→ Task description:
All of these records need to be duplicated exactly.
Data under study section start
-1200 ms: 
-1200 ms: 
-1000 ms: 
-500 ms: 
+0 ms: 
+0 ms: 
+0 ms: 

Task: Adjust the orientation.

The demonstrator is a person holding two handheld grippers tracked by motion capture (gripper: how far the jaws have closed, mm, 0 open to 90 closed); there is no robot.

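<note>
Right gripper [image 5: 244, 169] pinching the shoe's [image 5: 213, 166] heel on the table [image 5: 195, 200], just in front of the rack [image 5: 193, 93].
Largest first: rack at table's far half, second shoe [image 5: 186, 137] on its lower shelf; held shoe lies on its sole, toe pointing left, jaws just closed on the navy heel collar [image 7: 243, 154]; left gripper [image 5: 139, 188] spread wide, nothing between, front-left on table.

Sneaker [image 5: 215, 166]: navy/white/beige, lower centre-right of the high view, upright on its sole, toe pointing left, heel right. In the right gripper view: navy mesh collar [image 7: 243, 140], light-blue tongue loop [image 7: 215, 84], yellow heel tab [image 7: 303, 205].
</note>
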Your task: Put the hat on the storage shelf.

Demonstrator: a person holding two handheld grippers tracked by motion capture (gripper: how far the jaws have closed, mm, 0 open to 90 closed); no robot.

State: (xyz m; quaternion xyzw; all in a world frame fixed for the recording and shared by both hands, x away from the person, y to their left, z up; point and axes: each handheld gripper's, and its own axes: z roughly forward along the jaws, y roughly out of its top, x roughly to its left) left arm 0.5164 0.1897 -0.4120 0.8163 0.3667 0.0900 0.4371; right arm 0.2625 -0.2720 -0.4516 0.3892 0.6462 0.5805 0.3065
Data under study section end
→ Task result:
-1200 ms: 
-1200 ms: 
-1000 ms: 
-500 ms: 
+0 ms: 
+0 ms: 
+0 ms: 

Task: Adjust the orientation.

The demonstrator is a person holding two handheld grippers tracked by motion capture (gripper: how far the jaws have closed, mm, 0 open to 90 closed); there is no robot.

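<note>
Right gripper [image 5: 244, 169] pinching the shoe's [image 5: 213, 166] heel on the table [image 5: 195, 200], just in front of the rack [image 5: 193, 93].
Largest first: rack at table's far half, second shoe [image 5: 186, 137] on its lower shelf; held shoe lies on its sole, toe pointing left, jaws just closed on the navy heel collar [image 7: 243, 154]; left gripper [image 5: 139, 188] spread wide, nothing between, front-left on table.

Sneaker [image 5: 215, 166]: navy/white/beige, lower centre-right of the high view, upright on its sole, toe pointing left, heel right. In the right gripper view: navy mesh collar [image 7: 243, 140], light-blue tongue loop [image 7: 215, 84], yellow heel tab [image 7: 303, 205].
</note>
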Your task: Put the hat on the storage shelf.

Demonstrator: a person holding two handheld grippers tracked by motion capture (gripper: how far the jaws have closed, mm, 0 open to 90 closed); no robot.

State: (xyz m; quaternion xyzw; all in a world frame fixed for the recording and shared by both hands, x away from the person, y to their left, z up; point and axes: each handheld gripper's, and its own axes: z roughly forward along the jaws, y roughly out of its top, x roughly to its left) left arm 0.5164 0.1897 -0.4120 0.8163 0.3667 0.0900 0.4371; right arm 0.2625 -0.2720 -0.4516 0.3892 0.6462 0.5805 0.3065

The output for this exercise is finished.